RFC: TubeBrain Trait Evolution¶

Date: 2026-04-24 Status: draft Owner: Jess Sullivan

Summary¶

Evolve tubebrain's two-trait architecture into a multi-platform, stream-capable system under the working name TubeBrain. The core design principle from the original spec — "Layer 1 carries all ToS sensitivity, Layer 2 is clean computation" — extends to cover YouTube Live, Twitch, Kick, HTTP audio streams, microphone input, and audio fingerprinting.

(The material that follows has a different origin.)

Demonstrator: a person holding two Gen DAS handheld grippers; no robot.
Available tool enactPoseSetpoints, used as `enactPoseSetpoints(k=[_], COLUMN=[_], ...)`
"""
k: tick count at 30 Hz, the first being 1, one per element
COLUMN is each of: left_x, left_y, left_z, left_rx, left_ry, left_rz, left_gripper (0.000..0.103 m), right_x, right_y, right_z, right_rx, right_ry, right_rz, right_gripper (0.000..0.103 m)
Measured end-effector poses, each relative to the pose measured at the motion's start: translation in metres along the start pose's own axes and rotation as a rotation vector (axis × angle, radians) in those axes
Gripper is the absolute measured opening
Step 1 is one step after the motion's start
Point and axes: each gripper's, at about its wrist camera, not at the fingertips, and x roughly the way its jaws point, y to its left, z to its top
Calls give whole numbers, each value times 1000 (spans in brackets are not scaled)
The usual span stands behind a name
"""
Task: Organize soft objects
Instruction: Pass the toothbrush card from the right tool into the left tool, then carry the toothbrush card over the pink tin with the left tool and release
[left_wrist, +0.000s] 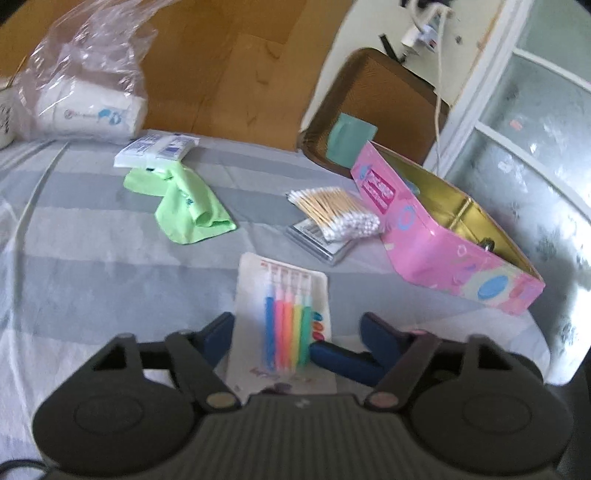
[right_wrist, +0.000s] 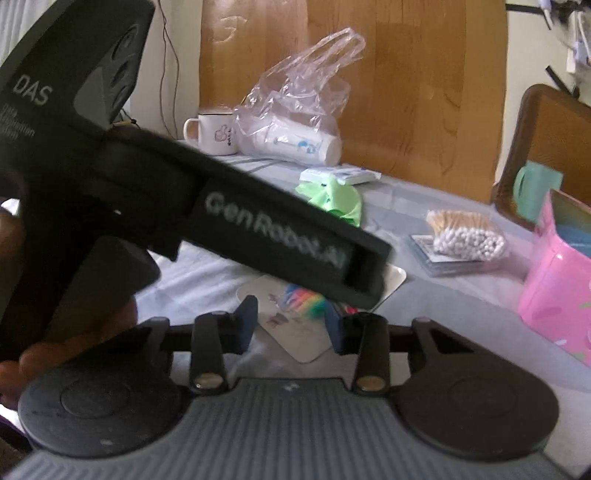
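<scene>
Left wrist view: the left hand-held gripper (left_wrist: 273, 341) straddles a white card of coloured brushes (left_wrist: 284, 314) lying on the grey striped tabletop (left_wrist: 92, 258) near its front edge. The blue fingers (left_wrist: 221, 332) sit either side of the card, but whether they press on it cannot be told. The brushes' long axis runs away from the camera, tips toward the far edge. Farther back lie a crumpled green cloth (left_wrist: 184, 206), a flat white packet (left_wrist: 155, 149) touching it, and a bundle of cotton swabs (left_wrist: 336, 214) on a flat clear case. An open pink tin (left_wrist: 443, 251) stands at the right edge, and a plastic bag (left_wrist: 85, 92) holding a white roll at the far left corner.

Right wrist view: the right hand-held gripper (right_wrist: 290, 325) has its fingers apart over the same card (right_wrist: 295, 325), holding nothing visibly. The left device's black body (right_wrist: 184, 206) crosses the frame diagonally. A white mug (right_wrist: 214, 133) stands beside the bag (right_wrist: 295, 110).
</scene>
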Motion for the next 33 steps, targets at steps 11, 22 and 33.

This RFC defines the trait hierarchy, type system, MCP surface expansion, session lifecycle, and PBT contract boundaries.

Motivation¶

tubebrain v0.1.9 handles YouTube VOD transcripts well. The adjacent space is larger and more valuable:

Live captioning for accessibility agents
Realtime stream summarization (YouTube Live, Twitch, Kick)
Background audio monitoring (radio, podcast feeds, ambient mic)
Audio fingerprinting / recognition ("what is playing right now?")
Hosted SaaS layer for instant agent bootstrap

All of these share the same computational core — turn audio into structured text — but differ in how media is resolved, how audio arrives, and how transcripts are delivered.

Design Principles¶

Layer 1 is ToS-sensitive, Layer 2 is clean computation — preserved.
VOD and Live are peers, not parent-child — neither is a special case of the other. They share output types but have different lifecycle contracts.
Session-based streaming uses polling — MCP clients handle request/response better than push streams. Polling with cursors is the pragmatic first design.
Platform adapters are independent crates — each platform adapter is a separate concern with its own auth, rate limiting, and compliance posture.
The Segment is the atom — all paths produce Vec<Segment>. Format rendering happens after, same as today.
PBT contracts at trait boundaries — every trait has testable properties that hold regardless of implementation.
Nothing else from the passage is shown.